- **Task directions**
Return every line of the data below, exactly.

[Data block — start]

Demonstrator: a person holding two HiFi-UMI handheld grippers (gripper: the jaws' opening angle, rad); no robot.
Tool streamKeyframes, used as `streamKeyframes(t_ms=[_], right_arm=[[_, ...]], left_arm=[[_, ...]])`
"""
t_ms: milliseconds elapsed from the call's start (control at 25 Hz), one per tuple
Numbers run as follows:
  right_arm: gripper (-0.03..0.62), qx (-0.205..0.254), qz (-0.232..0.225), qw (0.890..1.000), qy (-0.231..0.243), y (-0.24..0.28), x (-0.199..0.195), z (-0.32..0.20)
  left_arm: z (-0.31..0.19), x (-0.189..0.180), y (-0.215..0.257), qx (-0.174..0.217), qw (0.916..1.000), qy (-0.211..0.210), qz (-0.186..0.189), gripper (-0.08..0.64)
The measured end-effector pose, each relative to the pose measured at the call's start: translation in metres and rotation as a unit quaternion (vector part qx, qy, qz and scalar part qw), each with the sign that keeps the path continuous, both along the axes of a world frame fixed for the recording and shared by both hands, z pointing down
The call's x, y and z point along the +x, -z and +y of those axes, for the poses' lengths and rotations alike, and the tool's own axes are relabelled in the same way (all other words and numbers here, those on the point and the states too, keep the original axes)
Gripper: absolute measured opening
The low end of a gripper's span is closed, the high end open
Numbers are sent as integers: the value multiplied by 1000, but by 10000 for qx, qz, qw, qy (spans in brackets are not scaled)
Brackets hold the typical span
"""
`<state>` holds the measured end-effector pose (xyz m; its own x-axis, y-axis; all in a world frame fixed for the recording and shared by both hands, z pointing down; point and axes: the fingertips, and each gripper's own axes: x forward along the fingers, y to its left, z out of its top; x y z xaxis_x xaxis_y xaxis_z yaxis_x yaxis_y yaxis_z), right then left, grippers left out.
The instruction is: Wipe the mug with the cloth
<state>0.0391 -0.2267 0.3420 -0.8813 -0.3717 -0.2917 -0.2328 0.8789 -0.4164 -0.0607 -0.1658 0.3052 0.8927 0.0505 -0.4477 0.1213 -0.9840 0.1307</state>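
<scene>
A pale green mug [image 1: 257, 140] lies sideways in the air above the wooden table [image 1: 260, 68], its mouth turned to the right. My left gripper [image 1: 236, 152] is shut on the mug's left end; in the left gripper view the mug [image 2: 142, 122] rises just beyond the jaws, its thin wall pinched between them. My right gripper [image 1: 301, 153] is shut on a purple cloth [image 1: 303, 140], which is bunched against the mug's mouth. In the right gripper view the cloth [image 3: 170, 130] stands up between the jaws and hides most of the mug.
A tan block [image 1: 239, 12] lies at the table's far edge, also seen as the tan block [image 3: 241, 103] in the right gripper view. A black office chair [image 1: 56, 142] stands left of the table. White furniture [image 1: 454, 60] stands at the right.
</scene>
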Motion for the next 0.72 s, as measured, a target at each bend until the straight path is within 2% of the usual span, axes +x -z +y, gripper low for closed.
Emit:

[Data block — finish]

- **Problem solution**
Demonstrator: a person holding two HiFi-UMI handheld grippers (gripper: the jaws' opening angle, rad); no robot.
Tool streamKeyframes, used as `streamKeyframes(t_ms=[_], right_arm=[[_, ...]], left_arm=[[_, ...]])`
"""
t_ms: milliseconds elapsed from the call's start (control at 25 Hz), one per tuple
Numbers run as follows:
  right_arm: gripper (-0.03..0.62), qx (-0.205..0.254), qz (-0.232..0.225), qw (0.890..1.000), qy (-0.231..0.243), y (-0.24..0.28), x (-0.199..0.195), z (-0.32..0.20)
  left_arm: z (-0.31..0.19), x (-0.189..0.180), y (-0.215..0.257), qx (-0.174..0.217), qw (0.916..1.000), qy (-0.211..0.210), qz (-0.186..0.189), gripper (-0.08..0.64)
The measured end-effector pose, each relative to the pose measured at the call's start: translation in metres and rotation as a unit quaternion (vector part qx, qy, qz and scalar part qw), each with the sign that keeps the path continuous, both along the axes of a world frame fixed for the recording and shared by both hands, z pointing down
The call's x, y and z point along the +x, -z and +y of those axes, for the poses' lengths and rotations alike, and the tool's own axes are relabelled in the same way (all other words and numbers here, those on the point and the states too, keep the original axes)
Gripper: absolute measured opening
The low end of a gripper's span is closed, the high end open
Numbers are sent as integers: the value multiplied by 1000, but by 10000 for qx, qz, qw, qy (spans in brackets are not scaled)
Brackets hold the typical span
"""
`<state>` holds the measured end-effector pose (xyz m; its own x-axis, y-axis; all in a world frame fixed for the recording and shared by both hands, z pointing down; point and axes: the fingertips, and each gripper's own axes: x forward along the fingers, y to its left, z out of its top; x y z xaxis_x xaxis_y xaxis_z yaxis_x yaxis_y yaxis_z), right then left, grippers left out.
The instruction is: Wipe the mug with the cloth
<state>0.0391 -0.2267 0.3420 -0.8813 -0.3717 -0.2917 -0.2328 0.8789 -0.4164 -0.0607 -0.1658 0.3052 0.8927 0.0505 -0.4477 0.1213 -0.9840 0.1307</state>
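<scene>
A pale green mug [image 1: 257, 140] lies sideways in the air above the wooden table [image 1: 260, 68], its mouth turned to the right. My left gripper [image 1: 236, 152] is shut on the mug's left end; in the left gripper view the mug [image 2: 142, 122] rises just beyond the jaws, its thin wall pinched between them. My right gripper [image 1: 301, 153] is shut on a purple cloth [image 1: 303, 140], which is bunched against the mug's mouth. In the right gripper view the cloth [image 3: 170, 130] stands up between the jaws and hides most of the mug.
A tan block [image 1: 239, 12] lies at the table's far edge, also seen as the tan block [image 3: 241, 103] in the right gripper view. A black office chair [image 1: 56, 142] stands left of the table. White furniture [image 1: 454, 60] stands at the right.
</scene>
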Motion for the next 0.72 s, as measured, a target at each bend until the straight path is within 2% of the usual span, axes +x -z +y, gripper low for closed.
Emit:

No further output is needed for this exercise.